Incoming Presidents often ignore recommendations about how to structure the National Security Council because they are not easy to implement in the time allowed. There is always some convenient shortcut, and the press of busy schedules often forces decisions before they are thought through. Then there is the headiness of having just won a presidential election, which inevitably induces a short-lived feeling of invincibility in the President. The result is often overconfidence in one’s abilities, and the President becomes impatient with the hard work of organization.

Everyone should remember what John F. Kennedy once said: “Domestic policy can only defeat us; foreign policy can kill us.”[32] Kennedy understood something all Presidents should remember: A miscalculation in national security is not only dangerous to the country; it can also bring down Presidents.

Some final words of advice, then, for the next President: Don’t think that anything you have ever done before prepares you for the rigor and demands of the presidency. You may think the pressure of the campaign was difficult, but it is nothing compared to the unrelenting stress of having the world’s eyes on your every move and the relentless pressure to make important decisions with imperfect (and sometimes conflicting) information. With this in mind, it would be wise to check your hubris at the front door of the White House.

As John Kennedy might have reminded us if he were alive today, failure in national security is not an option, and one of the best ways to avoid it is to think very hard about how to organize advice from the National Security Council.

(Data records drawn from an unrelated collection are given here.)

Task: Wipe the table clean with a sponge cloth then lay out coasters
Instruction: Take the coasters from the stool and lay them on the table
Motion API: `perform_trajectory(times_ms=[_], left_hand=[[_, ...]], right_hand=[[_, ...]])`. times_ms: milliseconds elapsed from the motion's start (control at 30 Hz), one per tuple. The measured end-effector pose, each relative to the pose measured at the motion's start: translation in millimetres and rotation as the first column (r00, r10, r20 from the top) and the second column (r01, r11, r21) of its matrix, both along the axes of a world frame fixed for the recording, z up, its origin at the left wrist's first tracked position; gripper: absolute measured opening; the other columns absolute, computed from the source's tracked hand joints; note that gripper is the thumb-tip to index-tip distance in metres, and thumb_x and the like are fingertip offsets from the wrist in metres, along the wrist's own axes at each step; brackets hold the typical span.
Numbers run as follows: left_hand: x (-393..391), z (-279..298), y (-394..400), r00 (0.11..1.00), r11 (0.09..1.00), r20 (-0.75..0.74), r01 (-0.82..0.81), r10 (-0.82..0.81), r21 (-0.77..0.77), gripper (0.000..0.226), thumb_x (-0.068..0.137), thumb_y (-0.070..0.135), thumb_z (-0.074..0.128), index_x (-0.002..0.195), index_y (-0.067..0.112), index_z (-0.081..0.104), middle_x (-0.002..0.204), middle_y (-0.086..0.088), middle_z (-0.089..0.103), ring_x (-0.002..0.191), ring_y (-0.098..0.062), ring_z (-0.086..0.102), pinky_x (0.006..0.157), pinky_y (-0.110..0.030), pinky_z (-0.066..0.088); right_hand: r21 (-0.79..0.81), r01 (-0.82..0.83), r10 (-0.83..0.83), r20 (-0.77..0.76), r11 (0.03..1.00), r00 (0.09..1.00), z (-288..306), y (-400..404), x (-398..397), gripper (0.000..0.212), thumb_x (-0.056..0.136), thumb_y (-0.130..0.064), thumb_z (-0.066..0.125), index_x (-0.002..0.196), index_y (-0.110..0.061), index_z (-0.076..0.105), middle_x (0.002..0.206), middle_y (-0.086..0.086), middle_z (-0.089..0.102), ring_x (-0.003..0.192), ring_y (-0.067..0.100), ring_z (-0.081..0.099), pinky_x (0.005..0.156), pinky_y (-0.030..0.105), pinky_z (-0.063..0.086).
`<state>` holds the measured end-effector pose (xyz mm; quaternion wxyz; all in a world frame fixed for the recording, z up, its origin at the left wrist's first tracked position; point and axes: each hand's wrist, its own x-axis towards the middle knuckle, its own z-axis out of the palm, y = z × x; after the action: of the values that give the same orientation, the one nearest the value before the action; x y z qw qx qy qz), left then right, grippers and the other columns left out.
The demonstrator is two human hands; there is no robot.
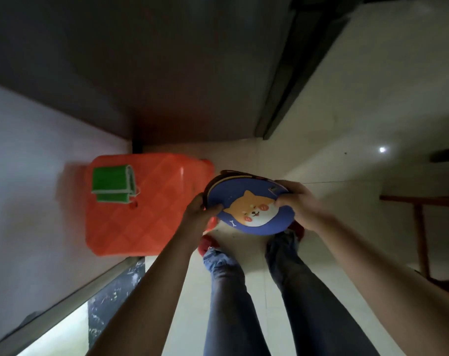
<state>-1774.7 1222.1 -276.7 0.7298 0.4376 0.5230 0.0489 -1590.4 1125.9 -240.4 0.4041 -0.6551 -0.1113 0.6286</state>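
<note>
Head view: a stack of round blue cartoon-dog coasters (251, 211) is gripped by the left hand (201, 210) and right hand (294, 204) above the floor; the folded green sponge cloth (112, 183) is set aside on an orange plastic stool (151, 206); wiping is judged finished, laying-out not yet begun.

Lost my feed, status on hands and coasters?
Both hands, left and right, grip the coaster stack, blue dog one on top. Green cloth on orange stool. Nothing blocking.

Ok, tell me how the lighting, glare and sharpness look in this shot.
Head view: dim overall, the upper part nearly black; one small bright glare spot on the pale floor; wide-angle bending stretches the forearms; the blue coaster held by the left hand and right hand reads clearly, edges elsewhere soft.
</note>
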Motion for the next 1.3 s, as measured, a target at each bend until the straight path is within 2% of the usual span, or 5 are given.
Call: perform_trajectory(times_ms=[233, 333, 667, 900, 1300], left_hand=[[143.1, 15.0, -35.3, 0.971, 0.98, 0.226, 0.118, -0.079, -0.163, 0.044, 0.065, -0.001, 0.065, 0.1, 0.02, 0.05, 0.098, -0.002, 0.064, 0.081, -0.012, 0.068, 0.068, -0.023, 0.057], [202.7, 18.8, -56.2, 0.946, 0.944, 0.278, 0.233, -0.165, -0.235, 0.063, 0.052, 0.017, 0.085, 0.108, 0.02, 0.056, 0.099, 0.001, 0.072, 0.091, -0.017, 0.068, 0.076, -0.03, 0.058], [377.9, 24.0, -74.2, 0.817, 0.798, 0.073, 0.575, -0.572, -0.181, 0.019, 0.095, 0.013, 0.039, 0.107, 0.014, 0.053, 0.07, 0.009, 0.073, 0.059, -0.007, 0.068, 0.044, -0.023, 0.052], [517.8, 27.8, -51.9, 0.752, 0.728, 0.117, 0.658, -0.649, -0.193, 0.017, 0.093, 0.011, 0.044, 0.102, 0.017, 0.058, 0.076, 0.009, 0.074, 0.071, -0.007, 0.07, 0.061, -0.022, 0.058], [740.4, 51.0, -48.4, 0.599, 0.583, 0.177, 0.8, -0.781, -0.141, 0.022, 0.093, 0.006, 0.04, 0.102, 0.015, 0.058, 0.079, 0.008, 0.074, 0.073, -0.009, 0.07, 0.068, -0.024, 0.058]], right_hand=[[0.08, 0.28, -0.256, -0.225, 0.957, 0.94, 18.2, -70.8, 139.1, 0.034, 0.056, 0.0, 0.045, 0.075, -0.015, 0.069, 0.064, -0.002, 0.071, 0.06, 0.014, 0.067, 0.052, 0.022, 0.052], [0.077, 0.357, -0.346, -0.129, 0.931, 0.929, 22.0, -104.7, 189.4, 0.026, 0.076, 0.005, 0.058, 0.088, -0.019, 0.061, 0.069, -0.006, 0.072, 0.066, 0.013, 0.067, 0.055, 0.024, 0.055], [0.034, 0.509, -0.5, 0.256, 0.86, 0.827, 18.3, -145.8, 312.6, 0.034, 0.086, -0.001, 0.053, 0.117, -0.015, 0.048, 0.089, -0.006, 0.059, 0.081, 0.01, 0.058, 0.072, 0.03, 0.048], [-0.012, 0.603, -0.52, 0.495, 0.797, 0.696, 25.9, -137.5, 413.0, 0.055, 0.087, -0.011, 0.056, 0.137, -0.017, 0.035, 0.131, 0.005, 0.052, 0.118, 0.019, 0.049, 0.09, 0.025, 0.037], [0.046, 0.755, -0.57, 0.687, 0.654, 0.451, 48.7, -140.0, 577.6, 0.049, 0.085, -0.007, 0.057, 0.132, -0.015, 0.043, 0.127, 0.002, 0.051, 0.116, 0.012, 0.044, 0.09, 0.016, 0.03]])
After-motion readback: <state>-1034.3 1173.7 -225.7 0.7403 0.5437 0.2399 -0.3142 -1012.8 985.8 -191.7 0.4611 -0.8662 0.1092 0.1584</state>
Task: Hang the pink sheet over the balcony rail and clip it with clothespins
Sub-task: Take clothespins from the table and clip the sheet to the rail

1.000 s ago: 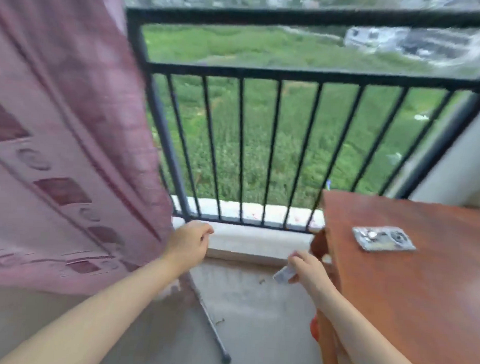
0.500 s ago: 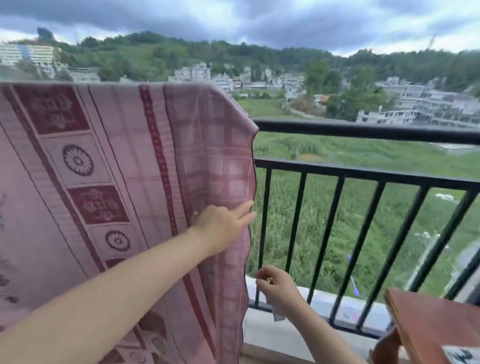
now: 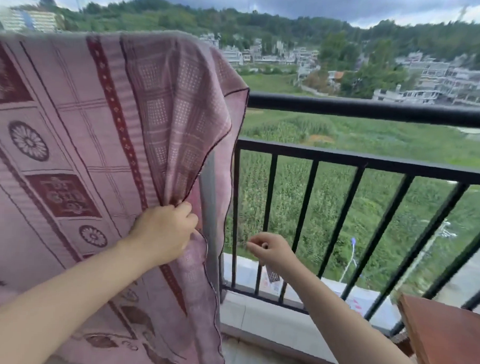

—Kim R. Holmes, PhD, is a Distinguished Fellow in the Douglas and Sarah Allison Center for Foreign Policy, of the Kathryn and Shelby Cullom Davis Institute for National Security and Foreign Policy, at The Heritage Foundation.

[1] The National Security Council is chaired by the President and consists of the Vice President (statutory); Secretary of State (statutory); Secretary of Defense (statutory); Secretary of the Treasury (non-statutory); and Assistant to the President for National Security Affairs (non-statutory). The Chairman of the Joint Chiefs of Staff is the statutory military advisor to the council, and the Director of National Intelligence is the intelligence advisor. Other Cabinet members and senior officials can be designated by the President to attend NSC meetings. The National Security Council staff is headed by the NSC’s Executive Secretary, who reports to the Assistant to the President for National Security Affairs. Various structures exist to coordinate advice for the President, including interagency meetings of Principals (the President, Vice President, and other relevant Cabinet Secretaries); Deputy Secretaries and their representatives; and other subordinate interagency structures. See “The National Security Council,” The White House, https://www.whitehouse.gov/administration/eop/nsc (accessed February 5, 2016).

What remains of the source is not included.